#### [What the task requires]
Please reproduce all of the data exactly as it appears, but skip the pictures.

#### [Data]
- - - -

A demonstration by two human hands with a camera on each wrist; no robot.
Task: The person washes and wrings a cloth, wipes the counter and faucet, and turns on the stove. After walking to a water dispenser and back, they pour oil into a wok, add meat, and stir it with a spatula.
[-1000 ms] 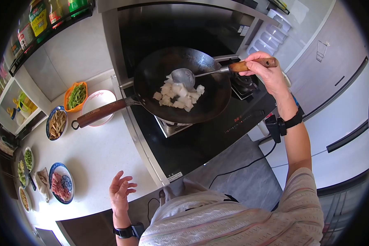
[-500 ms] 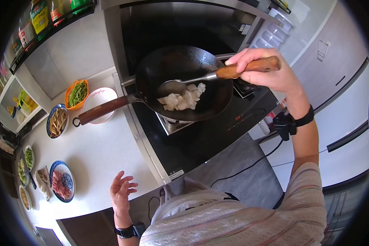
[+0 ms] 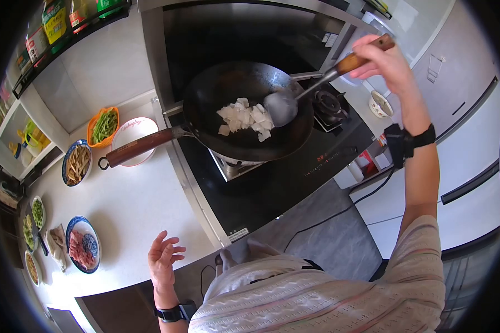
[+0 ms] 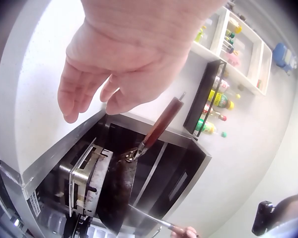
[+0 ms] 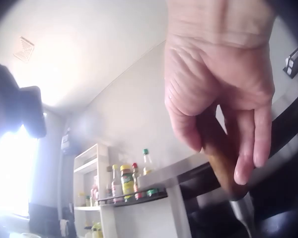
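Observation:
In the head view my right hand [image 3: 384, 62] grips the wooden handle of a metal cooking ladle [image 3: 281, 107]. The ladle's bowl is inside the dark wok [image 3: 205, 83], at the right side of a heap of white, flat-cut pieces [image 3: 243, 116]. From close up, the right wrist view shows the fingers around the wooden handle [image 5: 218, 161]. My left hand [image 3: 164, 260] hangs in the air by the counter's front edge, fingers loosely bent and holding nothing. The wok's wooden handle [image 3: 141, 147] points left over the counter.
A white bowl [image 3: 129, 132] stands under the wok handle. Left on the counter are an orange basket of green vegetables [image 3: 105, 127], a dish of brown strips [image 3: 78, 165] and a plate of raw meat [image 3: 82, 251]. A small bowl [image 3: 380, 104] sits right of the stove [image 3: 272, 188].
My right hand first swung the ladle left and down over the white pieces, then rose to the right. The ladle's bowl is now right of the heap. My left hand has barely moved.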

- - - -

#### [Answer section]
A demonstration by two human hands with a camera on each wrist; no robot.
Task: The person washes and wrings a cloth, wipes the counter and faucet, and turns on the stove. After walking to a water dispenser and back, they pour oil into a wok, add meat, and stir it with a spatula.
[-1000 ms] 
[-500 ms] 
[+0 ms] 
[+0 ms] 
[+0 ms] 
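Observation:
In the head view my right hand [image 3: 384, 62] grips the wooden handle of a metal cooking ladle [image 3: 281, 107]. The ladle's bowl is inside the dark wok [image 3: 205, 83], at the right side of a heap of white, flat-cut pieces [image 3: 243, 116]. From close up, the right wrist view shows the fingers around the wooden handle [image 5: 218, 161]. My left hand [image 3: 164, 260] hangs in the air by the counter's front edge, fingers loosely bent and holding nothing. The wok's wooden handle [image 3: 141, 147] points left over the counter.
A white bowl [image 3: 129, 132] stands under the wok handle. Left on the counter are an orange basket of green vegetables [image 3: 105, 127], a dish of brown strips [image 3: 78, 165] and a plate of raw meat [image 3: 82, 251]. A small bowl [image 3: 380, 104] sits right of the stove [image 3: 272, 188].
My right hand first swung the ladle left and down over the white pieces, then rose to the right. The ladle's bowl is now right of the heap. My left hand has barely moved.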

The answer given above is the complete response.